- _Task prompt_:
Set down, exactly, every line from the top of the listing through the one holding "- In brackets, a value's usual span".

=== Exercise inputs ===

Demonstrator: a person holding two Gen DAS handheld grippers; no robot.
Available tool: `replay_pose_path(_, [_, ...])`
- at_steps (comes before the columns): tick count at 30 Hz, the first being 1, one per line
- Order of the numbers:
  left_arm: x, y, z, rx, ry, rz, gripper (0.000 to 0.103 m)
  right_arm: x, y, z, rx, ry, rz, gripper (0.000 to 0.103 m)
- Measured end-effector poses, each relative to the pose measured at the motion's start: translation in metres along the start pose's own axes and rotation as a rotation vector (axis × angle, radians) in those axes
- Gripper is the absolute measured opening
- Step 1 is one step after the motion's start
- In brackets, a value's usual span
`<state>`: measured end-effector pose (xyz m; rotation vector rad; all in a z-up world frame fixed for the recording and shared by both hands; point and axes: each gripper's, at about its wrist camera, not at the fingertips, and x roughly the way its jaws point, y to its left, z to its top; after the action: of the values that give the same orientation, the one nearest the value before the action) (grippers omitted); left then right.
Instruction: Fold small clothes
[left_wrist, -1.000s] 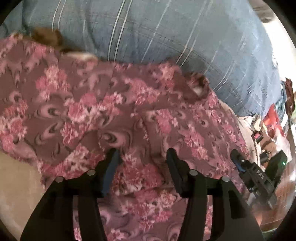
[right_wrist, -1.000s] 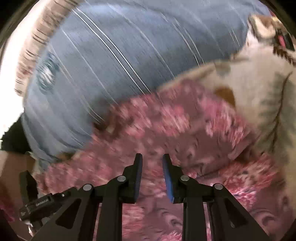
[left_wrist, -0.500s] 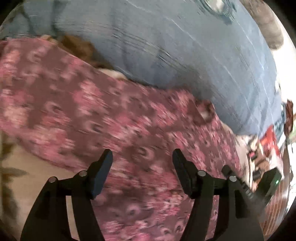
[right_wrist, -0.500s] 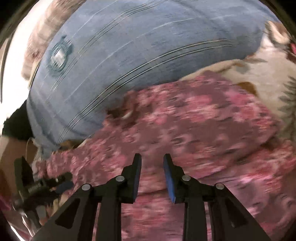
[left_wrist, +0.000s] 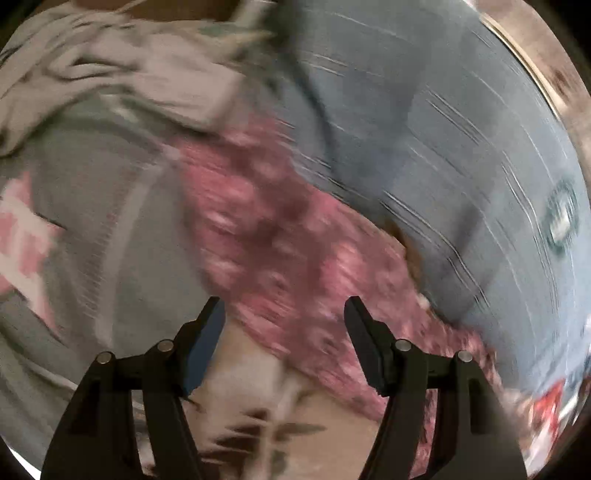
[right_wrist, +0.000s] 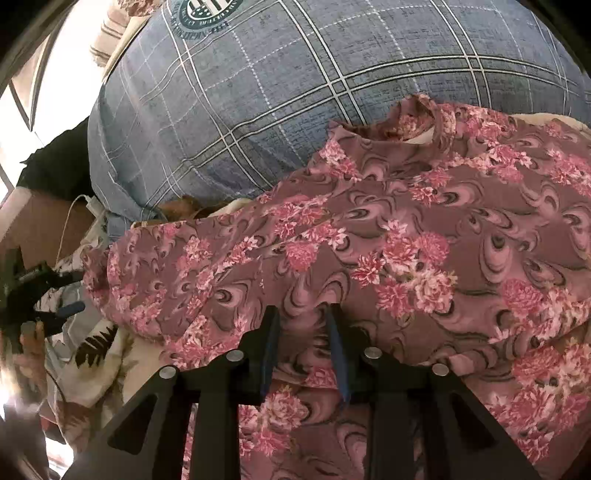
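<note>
Floral garment (right_wrist: 388, 229) lies spread on the bed just under our right gripper (right_wrist: 301, 325), whose jaws stand a little apart with nothing pinched between them. We judge that we are between folds: the next move calls for picking an edge and carrying it across. Our left gripper (left_wrist: 284, 314) hangs wide apart and empty over the garment's edge (left_wrist: 280, 236) and the pale sheet (left_wrist: 240, 384); beside it is a grey cloth (left_wrist: 92, 221). Beyond sits the blue checked pillow (right_wrist: 280, 96). Since a second ago the left jaws have been opening, and that view now takes in the grey cloth.
</note>
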<state>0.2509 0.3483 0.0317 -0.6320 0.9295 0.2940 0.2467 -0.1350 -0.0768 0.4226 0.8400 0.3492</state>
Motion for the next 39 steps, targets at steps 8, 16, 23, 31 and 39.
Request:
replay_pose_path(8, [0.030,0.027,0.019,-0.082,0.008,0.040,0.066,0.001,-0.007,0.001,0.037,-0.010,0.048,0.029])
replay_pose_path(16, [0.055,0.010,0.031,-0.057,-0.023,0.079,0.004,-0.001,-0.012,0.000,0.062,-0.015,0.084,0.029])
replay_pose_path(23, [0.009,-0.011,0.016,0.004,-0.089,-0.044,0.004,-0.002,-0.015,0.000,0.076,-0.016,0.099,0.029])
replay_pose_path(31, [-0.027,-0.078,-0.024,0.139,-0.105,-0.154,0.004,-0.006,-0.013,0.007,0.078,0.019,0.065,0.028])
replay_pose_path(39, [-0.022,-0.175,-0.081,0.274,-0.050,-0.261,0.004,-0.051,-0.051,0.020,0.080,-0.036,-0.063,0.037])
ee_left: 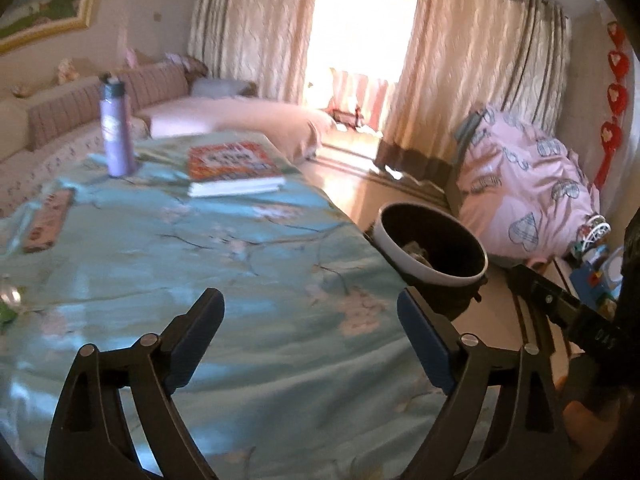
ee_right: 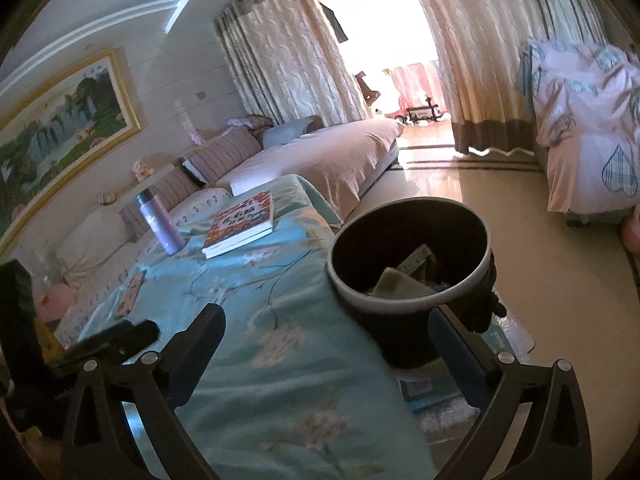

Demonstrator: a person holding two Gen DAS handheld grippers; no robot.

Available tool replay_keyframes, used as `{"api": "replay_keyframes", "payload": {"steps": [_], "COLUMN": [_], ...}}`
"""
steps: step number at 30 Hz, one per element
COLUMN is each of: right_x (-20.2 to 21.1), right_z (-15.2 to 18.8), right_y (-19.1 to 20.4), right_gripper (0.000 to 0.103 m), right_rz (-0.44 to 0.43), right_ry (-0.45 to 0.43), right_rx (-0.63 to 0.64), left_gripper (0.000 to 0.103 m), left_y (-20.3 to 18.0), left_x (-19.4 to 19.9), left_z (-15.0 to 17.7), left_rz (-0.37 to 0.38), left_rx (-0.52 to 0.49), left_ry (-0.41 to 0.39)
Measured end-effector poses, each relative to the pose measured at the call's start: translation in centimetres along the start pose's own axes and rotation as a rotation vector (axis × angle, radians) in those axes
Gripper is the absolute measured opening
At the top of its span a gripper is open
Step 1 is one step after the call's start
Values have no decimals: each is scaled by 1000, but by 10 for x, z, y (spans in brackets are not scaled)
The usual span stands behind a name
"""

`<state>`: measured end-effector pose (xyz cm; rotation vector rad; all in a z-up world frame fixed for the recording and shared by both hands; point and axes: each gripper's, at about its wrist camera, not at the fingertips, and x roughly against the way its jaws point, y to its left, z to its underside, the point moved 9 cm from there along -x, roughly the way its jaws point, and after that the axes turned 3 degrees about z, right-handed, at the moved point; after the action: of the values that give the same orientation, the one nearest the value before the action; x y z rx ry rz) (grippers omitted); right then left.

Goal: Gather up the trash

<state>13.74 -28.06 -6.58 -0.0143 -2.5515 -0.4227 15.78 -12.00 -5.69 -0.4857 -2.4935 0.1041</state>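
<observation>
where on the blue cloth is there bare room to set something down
The widest free patch is the near middle of the blue cloth, between the book and the open fingers of the left gripper. A smaller strip lies between the flat packet and the book. The far end is crowded: purple bottle beside the book. The trash bin hugs the right edge.

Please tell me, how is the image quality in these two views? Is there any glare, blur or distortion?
Left wrist view: the window between the curtains is burnt out to white, the purple bottle and the book are smeared by motion blur, and the fisheye bends the edges. Right wrist view: the same white glare, a sharper trash bin, and dark rounded corners.
</observation>
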Motion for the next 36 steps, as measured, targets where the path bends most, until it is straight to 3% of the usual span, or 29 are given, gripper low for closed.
{"api": "replay_keyframes", "payload": {"steps": [4,10,15,23,36], "right_x": [24,66,77,61,57], "right_z": [1,-8,-5,16,29], "right_y": [23,56,78,87,85], "right_gripper": [102,103,103,103,103], "right_rz": [35,101,116,90,108], "right_ry": [-78,-225,-309,-288,-275], "right_rx": [69,202,252,261,275], "left_gripper": [103,103,103,103,103], "left_y": [14,36,47,59,49], "left_x": [36,66,77,76,73], "left_z": [-6,-5,9,23,30], "left_rz": [-52,-137,-199,-276,-295], "left_rx": [-5,-8,-16,-37,-71], "left_ry": [-112,-205,-230,-212,-204]}}
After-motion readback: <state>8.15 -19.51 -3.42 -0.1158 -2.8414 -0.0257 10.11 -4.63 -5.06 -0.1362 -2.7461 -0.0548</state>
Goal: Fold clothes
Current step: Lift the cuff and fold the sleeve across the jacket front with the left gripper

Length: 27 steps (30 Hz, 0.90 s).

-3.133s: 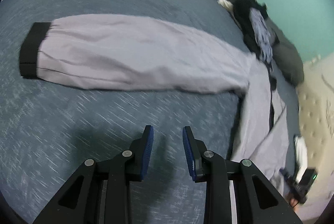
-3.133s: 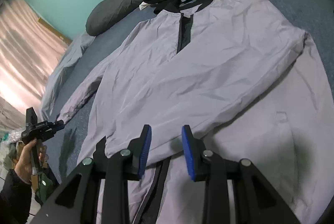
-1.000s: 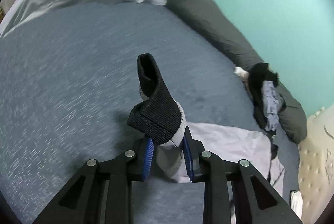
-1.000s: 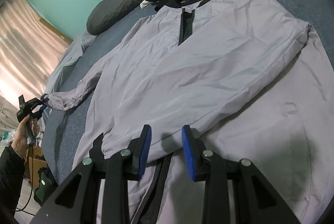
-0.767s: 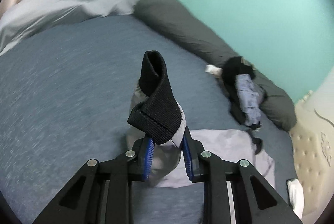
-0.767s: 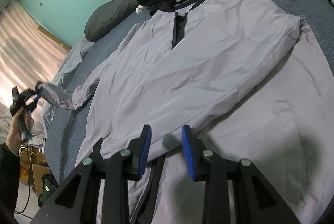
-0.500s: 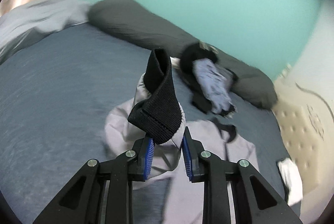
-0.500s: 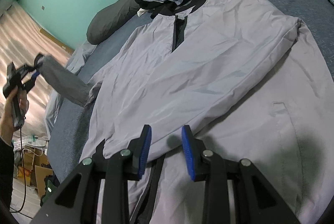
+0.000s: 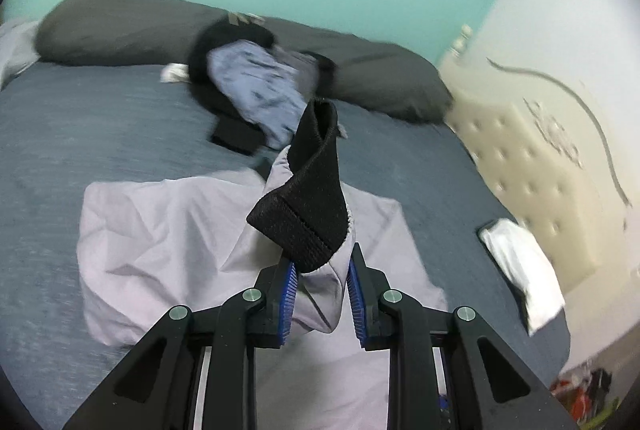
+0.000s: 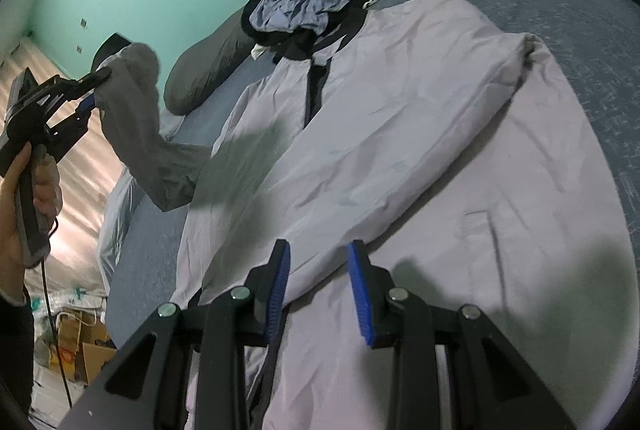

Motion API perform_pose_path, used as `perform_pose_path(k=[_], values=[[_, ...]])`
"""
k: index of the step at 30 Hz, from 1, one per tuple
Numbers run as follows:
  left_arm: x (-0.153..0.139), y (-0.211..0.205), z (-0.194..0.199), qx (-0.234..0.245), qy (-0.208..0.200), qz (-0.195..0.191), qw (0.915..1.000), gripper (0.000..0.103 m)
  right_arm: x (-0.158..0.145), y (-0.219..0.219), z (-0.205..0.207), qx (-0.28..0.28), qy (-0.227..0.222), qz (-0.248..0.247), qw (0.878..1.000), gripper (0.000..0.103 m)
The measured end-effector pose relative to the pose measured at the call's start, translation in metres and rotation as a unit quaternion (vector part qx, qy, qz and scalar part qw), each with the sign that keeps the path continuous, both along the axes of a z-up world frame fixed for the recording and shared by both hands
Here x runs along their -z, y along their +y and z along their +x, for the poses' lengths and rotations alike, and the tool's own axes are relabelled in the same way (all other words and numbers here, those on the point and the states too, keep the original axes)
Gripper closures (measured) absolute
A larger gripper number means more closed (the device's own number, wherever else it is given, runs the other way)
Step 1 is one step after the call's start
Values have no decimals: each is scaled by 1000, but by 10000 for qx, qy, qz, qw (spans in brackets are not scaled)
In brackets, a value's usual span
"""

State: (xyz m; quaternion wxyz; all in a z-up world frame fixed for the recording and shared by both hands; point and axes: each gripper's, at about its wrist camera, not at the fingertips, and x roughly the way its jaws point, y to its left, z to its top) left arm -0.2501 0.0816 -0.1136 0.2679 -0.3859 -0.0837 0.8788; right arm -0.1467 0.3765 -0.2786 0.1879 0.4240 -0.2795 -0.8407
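Left wrist view: your left gripper [image 9: 320, 294] is clamped on the black ribbed cuff [image 9: 306, 201] of the lilac nylon jacket [image 10: 400, 117].
The thin, slippery sleeve droops below; grip the stiffer cuff. Your right gripper [image 10: 318, 290] hangs apart, empty, above the jacket's body.

I see my left gripper [image 9: 320, 300] closed on the sleeve [image 9: 320, 294] of the grey jacket [image 9: 168, 230], with the black cuff [image 9: 308, 205] standing up above the blue pads [image 9: 289, 294]. The jacket lies crumpled on the blue bed cover [image 9: 80, 133]. Behind it there is a pile of dark clothes [image 9: 256, 89] against a long grey pillow [image 9: 120, 25]. A white cloth [image 9: 524, 270] lies near the padded headboard [image 9: 532, 165].
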Motion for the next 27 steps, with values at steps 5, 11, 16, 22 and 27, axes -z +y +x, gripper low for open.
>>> perform_pose_path(k=[5,11,16,22,27], values=[[33,61,21,667,-136,-348,9971,78,-1,19,2,219,14,-159,9996,73],[94,106,48,1180,-458,-835,9884,78,1,44,5,550,-6,-342,9979,73],[131,117,60,1335,-767,-983,9832,78,7,54,3,699,-109,-532,9961,73],[143,114,70,1543,-1013,-1032,9774,66,11,51,1,709,-103,-696,9950,55],[131,97,78,1641,-952,-963,9771,55,17,54,-3,755,-128,-1175,9901,53]])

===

- _The completed task_:
Demonstrator: a person holding two Gen DAS handheld grippers; no robot.
Available tool: `replay_pose_path(_, [_, ...])`
- at_steps (comes before the columns): tick count at 30 Hz, the first being 1, one per line
- Order of the numbers:
  left_arm: x, y, z, rx, ry, rz, gripper (0.000 to 0.103 m)
  right_arm: x, y, z, rx, ry, rz, gripper (0.000 to 0.103 m)
- Measured end-effector poses, each relative to the pose measured at the motion's start: translation in metres along the start pose's own axes and rotation as a rotation vector (axis × angle, radians) in those axes
- Gripper is the absolute measured opening
- Step 1 is one step after the motion's start
- In brackets, a value's usual span

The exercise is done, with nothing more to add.